[[ PROVIDED DATA open ]]
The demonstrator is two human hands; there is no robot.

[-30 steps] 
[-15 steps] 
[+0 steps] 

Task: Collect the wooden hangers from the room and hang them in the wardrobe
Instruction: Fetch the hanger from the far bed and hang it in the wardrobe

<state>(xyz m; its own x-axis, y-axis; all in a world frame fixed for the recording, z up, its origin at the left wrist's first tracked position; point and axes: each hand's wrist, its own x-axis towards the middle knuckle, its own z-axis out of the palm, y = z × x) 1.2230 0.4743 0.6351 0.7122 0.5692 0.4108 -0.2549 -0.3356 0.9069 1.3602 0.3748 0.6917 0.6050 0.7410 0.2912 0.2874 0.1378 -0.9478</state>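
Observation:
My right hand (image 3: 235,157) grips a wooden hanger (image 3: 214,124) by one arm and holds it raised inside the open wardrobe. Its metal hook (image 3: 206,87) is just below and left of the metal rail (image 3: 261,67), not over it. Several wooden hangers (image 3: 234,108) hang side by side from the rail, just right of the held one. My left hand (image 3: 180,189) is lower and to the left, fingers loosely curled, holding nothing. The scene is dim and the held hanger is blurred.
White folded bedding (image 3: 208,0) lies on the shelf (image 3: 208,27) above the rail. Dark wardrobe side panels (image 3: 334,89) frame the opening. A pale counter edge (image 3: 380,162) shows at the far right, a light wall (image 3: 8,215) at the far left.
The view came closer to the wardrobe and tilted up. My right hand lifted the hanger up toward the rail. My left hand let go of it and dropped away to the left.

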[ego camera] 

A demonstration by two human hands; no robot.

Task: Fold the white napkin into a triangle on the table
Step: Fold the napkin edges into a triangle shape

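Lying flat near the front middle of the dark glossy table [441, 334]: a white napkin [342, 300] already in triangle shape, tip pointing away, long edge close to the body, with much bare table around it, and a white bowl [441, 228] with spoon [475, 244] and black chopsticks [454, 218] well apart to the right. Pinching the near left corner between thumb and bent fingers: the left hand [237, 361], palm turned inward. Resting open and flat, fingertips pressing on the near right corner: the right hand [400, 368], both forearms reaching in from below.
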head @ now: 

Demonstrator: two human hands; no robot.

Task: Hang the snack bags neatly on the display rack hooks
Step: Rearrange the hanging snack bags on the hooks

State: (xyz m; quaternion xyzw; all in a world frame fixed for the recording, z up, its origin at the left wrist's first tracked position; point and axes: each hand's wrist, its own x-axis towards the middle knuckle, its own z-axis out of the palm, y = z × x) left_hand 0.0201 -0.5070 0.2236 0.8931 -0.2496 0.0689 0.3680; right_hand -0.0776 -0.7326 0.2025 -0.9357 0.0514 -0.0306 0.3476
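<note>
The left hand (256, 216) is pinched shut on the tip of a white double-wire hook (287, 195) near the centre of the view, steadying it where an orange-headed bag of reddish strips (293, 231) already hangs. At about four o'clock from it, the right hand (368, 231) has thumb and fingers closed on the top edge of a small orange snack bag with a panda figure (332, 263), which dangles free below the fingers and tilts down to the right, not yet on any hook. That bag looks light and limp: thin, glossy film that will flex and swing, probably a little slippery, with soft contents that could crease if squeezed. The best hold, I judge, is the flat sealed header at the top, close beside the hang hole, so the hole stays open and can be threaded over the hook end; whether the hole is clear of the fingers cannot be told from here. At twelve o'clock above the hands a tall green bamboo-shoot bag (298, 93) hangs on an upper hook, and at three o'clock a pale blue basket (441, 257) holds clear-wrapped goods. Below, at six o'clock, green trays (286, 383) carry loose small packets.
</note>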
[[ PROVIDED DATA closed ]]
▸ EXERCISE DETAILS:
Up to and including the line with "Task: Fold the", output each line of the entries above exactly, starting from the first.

▸ SOLUTION:
The demonstrator is two human hands; there is no robot.

[-30 steps] 
[-15 steps] 
[+0 steps] 

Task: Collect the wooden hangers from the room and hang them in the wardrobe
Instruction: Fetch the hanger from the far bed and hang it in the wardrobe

<state>(xyz m; its own x-axis, y-axis; all in a world frame fixed for the recording, z up, its origin at the left wrist's first tracked position; point and axes: each hand's wrist, its own x-axis towards the middle knuckle, its own z-axis out of the palm, y = z × x) 1.2230 0.4743 0.6351 0.7122 0.5692 0.4108 -0.2549 -0.3356 0.9069 1.3602 0.3748 0.6917 0.6050 0.7410 0.2912 0.2874 0.1378 -0.9478</state>
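Observation:
My right hand (image 3: 235,157) grips a wooden hanger (image 3: 214,124) by one arm and holds it raised inside the open wardrobe. Its metal hook (image 3: 206,87) is just below and left of the metal rail (image 3: 261,67), not over it. Several wooden hangers (image 3: 234,108) hang side by side from the rail, just right of the held one. My left hand (image 3: 180,189) is lower and to the left, fingers loosely curled, holding nothing. The scene is dim and the held hanger is blurred.
White folded bedding (image 3: 208,0) lies on the shelf (image 3: 208,27) above the rail. Dark wardrobe side panels (image 3: 334,89) frame the opening. A pale counter edge (image 3: 380,162) shows at the far right, a light wall (image 3: 8,215) at the far left.
The view came closer to the wardrobe and tilted up. My right hand lifted the hanger up toward the rail. My left hand let go of it and dropped away to the left.
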
[ego camera] 

A demonstration by two human hands; no robot.

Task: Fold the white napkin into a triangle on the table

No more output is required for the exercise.